For those seeking plays and performances which resonate with the faith or contain Catholic themes at this year's Edinburgh Fringe, you continue to be spoiled. A Man Standing has now left town but Doubting Thomas continues at Summerhall.

Playing in the same venue is Camille, a superb performance created and performed by Kamila Klamut, who has trained with Poland's celebrated Grotowski Institute. Klamut plays out the life of Camille Claudel, the sculptress and former lover and muse of Rodin, who has been effectively incarcerated in a mental institution by her brother Paul Claudel, the poet and playwright. Paul Claudel became an ardent Catholic with the zeal of a neophyte. Six months after placing Camille in the asylum, he published his vision of staging his Annunciation. Bruno Dumont, in his 2013 film Camille Claudel, 1915, interprets Paul's decision to lock up Camille as being motivated by a wish to punish his sister for having an abortion which he suspected she underwent while she was with Rodin.
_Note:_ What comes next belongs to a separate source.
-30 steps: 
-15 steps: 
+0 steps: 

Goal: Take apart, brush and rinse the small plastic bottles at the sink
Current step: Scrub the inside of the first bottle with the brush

Klamut performs Camille's dark night of the soul, the artist incarcerated and betrayed, with an exquisite sensitivity and superb vocal and physical control. Ewa Pasikowska's beautiful singing and piano accompaniment complement this excellent piece of theatre.

It so happens that the other premier Grotowski laboratory, Thomas Richards' Workcenter, is also now in residency at Summerhall. I was fortunate to catch The Living Room which featured a fascinating and delightful range of chants and incantations ranging from the Bible through vodoo to myths and folk tales. Richards and his young collaborators demonstrated a like exemplary physical and vocal control during this strange, delightful ritual which included dance, extraordinary movements and song.

It was Grotoswki, the nephew of a Polish archbishop, who had advocated a 'poor theatre' featuring the 'holy actor' - a revelatory and ritualised experience of spiritual power - before embarking on his quest for 'the theatre of sources'. The Workcenter is presiding over some key Grotowski retrospectives while Richards will discuss his own creative journey before providing a five-day workshop on the actor/creator. Finally, it is playing L'Heure Fugitive and (a premiere): The Underground: A Response to Dostoevsky.

In another key, but with similar power and profundity, mingled with great wit and rapport with the audience, is Joan. Here, drag king Lucy Jane Parkinson performs the life of Joan of Arc, as written and directed by Lucy J Skilbeck. Parkinson is an actor of great instinctive feeling and delightful energy. She sings with real gusto and her on-stage transformations into the dauphin or the presiding judge at Joan's trial are a wonder to behold. She succeeds brilliantly in both satirising masculinity and embodying it. Cue much hilarity but also a great deal of pathos, utterly devoid of sentimentality. What shines through is Joan's extraordinary humanity. Excellent. Playing at the Underbelly, Cowgate.

Back at Summerhall, Stephanie Ridings' performed lecture The Road to Huntsville charts Ridings' increasingly intense and personal experience of Death Row in the USA and we learn that Catholic women are the most likely to strike up relationships with men incarcerated there.

Rounding off a fascinating focus on the dehumanisation of solitary confinement and incarceration at this year's Fringe are two plays at the Space, Niddry Street. Pharmacy, a troupe of exciting young actors, perform an adaptation of Rene Denfeld's novel: The Enchanted. The company are a fine ensemble, breathing in in unison, demonstrating physical poise and focus. They move around lockers to create enmeshed worlds of imprisonment and manipulate puppets to further layer and thicken their playing with fate and souls. A British company, their American accents are impressive. This is an inventive and powerful piece on mental illness, suffering and death row, admirably played and directed.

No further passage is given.